All of the listing should be transcribed exactly.

Supplied entries below:

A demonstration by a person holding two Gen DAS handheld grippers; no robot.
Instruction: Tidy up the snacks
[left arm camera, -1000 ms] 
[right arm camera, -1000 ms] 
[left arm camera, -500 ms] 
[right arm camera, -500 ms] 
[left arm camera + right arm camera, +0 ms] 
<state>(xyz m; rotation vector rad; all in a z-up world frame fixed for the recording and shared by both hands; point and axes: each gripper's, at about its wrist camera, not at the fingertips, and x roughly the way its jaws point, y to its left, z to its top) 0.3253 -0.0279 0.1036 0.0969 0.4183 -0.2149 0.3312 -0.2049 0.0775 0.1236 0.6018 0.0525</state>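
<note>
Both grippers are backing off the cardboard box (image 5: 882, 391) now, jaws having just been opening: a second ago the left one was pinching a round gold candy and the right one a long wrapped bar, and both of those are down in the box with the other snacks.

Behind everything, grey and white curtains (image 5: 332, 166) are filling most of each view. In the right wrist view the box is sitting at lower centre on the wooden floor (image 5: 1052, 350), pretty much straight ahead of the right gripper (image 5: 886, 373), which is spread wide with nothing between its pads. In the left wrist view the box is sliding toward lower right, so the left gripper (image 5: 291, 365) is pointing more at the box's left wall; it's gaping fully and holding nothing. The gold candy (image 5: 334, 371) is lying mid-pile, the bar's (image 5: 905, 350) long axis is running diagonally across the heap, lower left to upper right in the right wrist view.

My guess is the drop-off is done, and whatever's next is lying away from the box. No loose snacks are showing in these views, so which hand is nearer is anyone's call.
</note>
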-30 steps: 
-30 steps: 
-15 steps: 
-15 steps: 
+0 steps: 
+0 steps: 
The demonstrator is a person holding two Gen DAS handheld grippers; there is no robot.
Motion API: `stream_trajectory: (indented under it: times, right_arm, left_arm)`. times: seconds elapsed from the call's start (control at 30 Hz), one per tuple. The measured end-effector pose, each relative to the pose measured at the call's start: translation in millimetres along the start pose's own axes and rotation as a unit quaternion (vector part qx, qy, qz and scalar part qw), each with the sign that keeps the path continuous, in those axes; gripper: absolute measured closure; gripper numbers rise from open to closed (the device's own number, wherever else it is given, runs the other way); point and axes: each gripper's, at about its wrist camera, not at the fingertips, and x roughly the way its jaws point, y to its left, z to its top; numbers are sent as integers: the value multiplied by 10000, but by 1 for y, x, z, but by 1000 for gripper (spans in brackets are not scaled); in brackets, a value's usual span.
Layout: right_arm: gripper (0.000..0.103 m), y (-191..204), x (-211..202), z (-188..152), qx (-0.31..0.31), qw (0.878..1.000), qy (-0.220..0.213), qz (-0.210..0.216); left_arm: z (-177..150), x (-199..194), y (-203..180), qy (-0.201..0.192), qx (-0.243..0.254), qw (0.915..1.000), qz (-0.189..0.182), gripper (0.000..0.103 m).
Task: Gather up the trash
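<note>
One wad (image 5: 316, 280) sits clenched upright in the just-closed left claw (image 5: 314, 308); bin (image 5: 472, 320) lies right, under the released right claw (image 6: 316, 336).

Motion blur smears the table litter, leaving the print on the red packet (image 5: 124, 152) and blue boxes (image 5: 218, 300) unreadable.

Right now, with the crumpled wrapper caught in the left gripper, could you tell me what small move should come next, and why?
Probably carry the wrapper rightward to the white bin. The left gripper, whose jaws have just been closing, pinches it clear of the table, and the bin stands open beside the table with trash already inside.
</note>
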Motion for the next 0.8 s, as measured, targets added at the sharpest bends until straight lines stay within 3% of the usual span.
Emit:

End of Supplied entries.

◆ Result for this exercise
A demonstration by a person holding two Gen DAS handheld grippers; no robot.
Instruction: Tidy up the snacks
[left arm camera, -1000 ms] 
[right arm camera, -1000 ms] 
[left arm camera, -500 ms] 
[right arm camera, -500 ms] 
[left arm camera + right arm camera, +0 ms] 
<state>(xyz m; rotation vector rad; all in a z-up world frame fixed for the recording and shared by both hands; point and axes: each gripper's, at about its wrist camera, not at the fingertips, and x roughly the way its jaws point, y to its left, z to its top) 0.3253 -0.0279 0.1036 0.0969 0.4183 -0.2149 0.3312 -0.2049 0.0775 0.1236 0.6018 0.0525</state>
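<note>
Both grippers are backing off the cardboard box (image 5: 882, 391) now, jaws having just been opening: a second ago the left one was pinching a round gold candy and the right one a long wrapped bar, and both of those are down in the box with the other snacks.

Behind everything, grey and white curtains (image 5: 332, 166) are filling most of each view. In the right wrist view the box is sitting at lower centre on the wooden floor (image 5: 1052, 350), pretty much straight ahead of the right gripper (image 5: 886, 373), which is spread wide with nothing between its pads. In the left wrist view the box is sliding toward lower right, so the left gripper (image 5: 291, 365) is pointing more at the box's left wall; it's gaping fully and holding nothing. The gold candy (image 5: 334, 371) is lying mid-pile, the bar's (image 5: 905, 350) long axis is running diagonally across the heap, lower left to upper right in the right wrist view.

My guess is the drop-off is done, and whatever's next is lying away from the box. No loose snacks are showing in these views, so which hand is nearer is anyone's call.
</note>
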-30 steps: 
-30 steps: 
-15 steps: 
-15 steps: 
+0 steps: 
+0 steps: 
The demonstrator is a person holding two Gen DAS handheld grippers; there is no robot.
Motion API: `stream_trajectory: (indented under it: times, right_arm, left_arm)`. times: seconds elapsed from the call's start (control at 30 Hz), one per tuple. The measured end-effector pose, each relative to the pose measured at the call's start: translation in millimetres along the start pose's own axes and rotation as a unit quaternion (vector part qx, qy, qz and scalar part qw), each with the sign that keeps the path continuous, in those axes; gripper: absolute measured closure; gripper numbers rise from open to closed (the device's own number, wherever else it is given, runs the other way); point and axes: each gripper's, at about its wrist camera, not at the fingertips, and x roughly the way its jaws point, y to its left, z to its top; numbers are sent as integers: the value multiplied by 10000, but by 1 for y, x, z, but by 1000 for gripper (spans in brackets are not scaled); in brackets, a value's usual span.
Layout: right_arm: gripper (0.000..0.103 m), y (-191..204), x (-211..202), z (-188..152), qx (-0.31..0.31), qw (0.878..1.000), qy (-0.220..0.213), qz (-0.210..0.216); left_arm: z (-177..150), x (-199..194), y (-203..180), qy (-0.201..0.192), qx (-0.243..0.254), qw (0.915..1.000), qz (-0.189..0.182), gripper (0.000..0.103 m).
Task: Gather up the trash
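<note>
One wad (image 5: 316, 280) sits clenched upright in the just-closed left claw (image 5: 314, 308); bin (image 5: 472, 320) lies right, under the released right claw (image 6: 316, 336).

Motion blur smears the table litter, leaving the print on the red packet (image 5: 124, 152) and blue boxes (image 5: 218, 300) unreadable.

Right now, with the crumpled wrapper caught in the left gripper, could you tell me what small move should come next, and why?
Probably carry the wrapper rightward to the white bin. The left gripper, whose jaws have just been closing, pinches it clear of the table, and the bin stands open beside the table with trash already inside.
</note>
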Motion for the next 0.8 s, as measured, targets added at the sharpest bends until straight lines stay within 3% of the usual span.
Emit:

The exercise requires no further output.